Chances are you haven’t heard of Time Bandit. You’ve probably heard of Time Bandits, of course, because it’s the brilliant 1981 fantasy flick directed by “the American Python” Terry Gilliam, everyone’s heard of that except boring bastards. But Time Bandit is completely unrelated, sharing nothing but a similar name. And it’s a shame that you’ve probably not heard of it, because Time Bandit is in its own way just as brilliant.
If I’m being honest the reason that I’ve heard of it is because of the aforementioned link: I came across a game called Time Bandit on the Amiga, wondered if it had anything to do with the film, loaded it up and realised that it didn’t. But after a couple of hours worth of play I realised that that’s not important because Time Bandit is a brilliant mixture of videogame styles with an ingenious non-linear progression.
Originally appearing on the relatively obscure TRS-80 home computer in 1983, Time Bandit was later ported to the Amiga and Atari ST in ’88 and it is these versions which were most popular (and which I am concentrating on). The easiest way to describe Time Bandit is to say that it’s a Gauntlet-style top-down game which borrows elements from other games including Pac-Man and Bomberman as well as text adventures (yes, really!). The player travels through time visiting different worlds (and a signpost which gives information about progress so far and the option to save the game) via a main Mario/JRPG-style scrolling play area; these various worlds, all of which can be accessed from the start, are split into 16 stages and in each stage the basic goal is to open the exit and escape at which point the player is returned to the level selection area and has the choice of either re-entering the world just visited and attempting the next level which will be more difficult or of tackling a different world and returning to the next level of previous worlds later on. Whilst playing a level of a world, which uses the same top-down scrolling display as the main selection stage, the player can simply concentrate on reaching the exit, take time out to grab as much treasure as possible dotted around the world (score for treasure in a level increases for each treasure taken so the first will be 100 “cubits”, the second 200 etc) or even take a quest or solve puzzles that can be found in the level. The worlds themselves are very diverse covering various time zones (hence the game’s name) and include an Enterprise-style starship, medieval castles and even a Pac-Man-style maze. They’re also full of ‘orrible things which spawn from (apparently indestructable) points on the floor and patrol the rooms and corridors. Our hero can dispatch them with his laser/plasma/whateveritis gun earning cubits as he does so; and depending on skill and bravery in doing so, earnings for beastie-shooting increase, reducing again if the player shows a lapse in heroism.

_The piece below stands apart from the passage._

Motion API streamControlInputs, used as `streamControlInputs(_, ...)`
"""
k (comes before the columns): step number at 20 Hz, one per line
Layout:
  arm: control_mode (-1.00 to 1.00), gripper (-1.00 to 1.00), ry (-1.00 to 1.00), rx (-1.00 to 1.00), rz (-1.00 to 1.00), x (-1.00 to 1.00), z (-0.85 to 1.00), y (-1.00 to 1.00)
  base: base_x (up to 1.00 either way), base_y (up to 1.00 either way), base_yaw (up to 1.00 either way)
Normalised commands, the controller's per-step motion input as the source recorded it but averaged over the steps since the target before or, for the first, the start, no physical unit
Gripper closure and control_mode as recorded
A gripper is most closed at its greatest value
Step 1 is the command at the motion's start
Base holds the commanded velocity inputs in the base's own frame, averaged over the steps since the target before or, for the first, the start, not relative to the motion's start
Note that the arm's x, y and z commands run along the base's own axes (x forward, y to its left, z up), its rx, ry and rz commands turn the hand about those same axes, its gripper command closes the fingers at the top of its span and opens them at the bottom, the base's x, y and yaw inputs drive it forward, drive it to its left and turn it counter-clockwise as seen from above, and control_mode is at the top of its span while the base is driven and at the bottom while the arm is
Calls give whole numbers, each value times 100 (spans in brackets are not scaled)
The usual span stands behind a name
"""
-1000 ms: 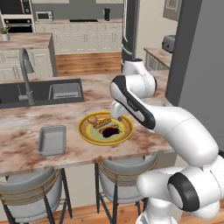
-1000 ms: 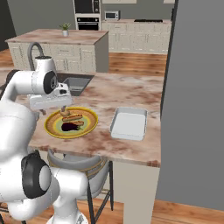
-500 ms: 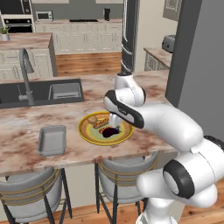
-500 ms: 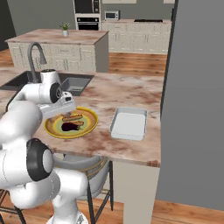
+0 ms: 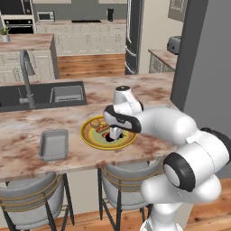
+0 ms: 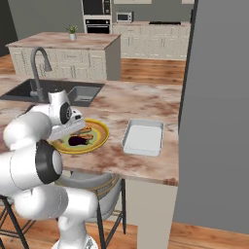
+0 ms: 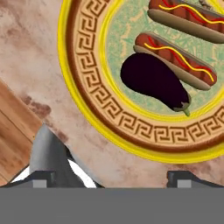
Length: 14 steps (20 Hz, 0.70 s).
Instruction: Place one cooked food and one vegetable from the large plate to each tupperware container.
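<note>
The gripper point(image 7: 109, 177) is standing spread wide with nothing between its fingertips point(image 7: 42, 177), hovering low over the near edge of the large plate point(image 7: 87, 113) and touching none of the food. In the hand view the dark purple vegetable point(image 7: 153, 83) is lying on the plate's green centre, pressed against one hot dog point(image 7: 175, 59), with the second hot dog point(image 7: 188, 17) lying just beyond it. In the left base view the round tan vegetable point(image 5: 95, 122) is sitting at the plate's far left rim. The grey container point(image 5: 54, 144) is resting on the counter point(image 5: 27, 126) left of the plate, and the whitish container point(image 6: 143, 137) is lying to the plate's right; both are holding nothing. Compared with a second ago, the arm is folding lower and closer over the plate, its wrist dropping from above the dish down to it, while the food and trays are staying where they were.
</note>
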Motion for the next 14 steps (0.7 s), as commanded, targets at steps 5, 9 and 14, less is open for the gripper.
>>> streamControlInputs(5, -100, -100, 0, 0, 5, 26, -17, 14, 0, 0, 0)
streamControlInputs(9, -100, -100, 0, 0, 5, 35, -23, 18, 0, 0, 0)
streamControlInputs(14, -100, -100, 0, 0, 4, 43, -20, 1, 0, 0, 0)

If the above description confuses the hell out of you (and I don’t blame you) try watching this YooToob vid of someone playing the Atari ST version and you might get the idea.
Like many great videogames, it’s better to discover Time Bandit and its wealth of features and surprises (barely scratched in the above description) for yourself. It’s not perfect – a time limit on levels would have stopped score-scumming and the text-adventure aspect, whilst a nice touch, would have worked better as some kind of icon-based arcade-adventure instead. Nonetheless, this game is great fun, addictive, and pleasingly barmy and despite the mixture of game styles sounding utterly bloody absurd on paper it somehow works. They really don’t make them like this anymore, although to be honest they didn’t really make them like this back then either.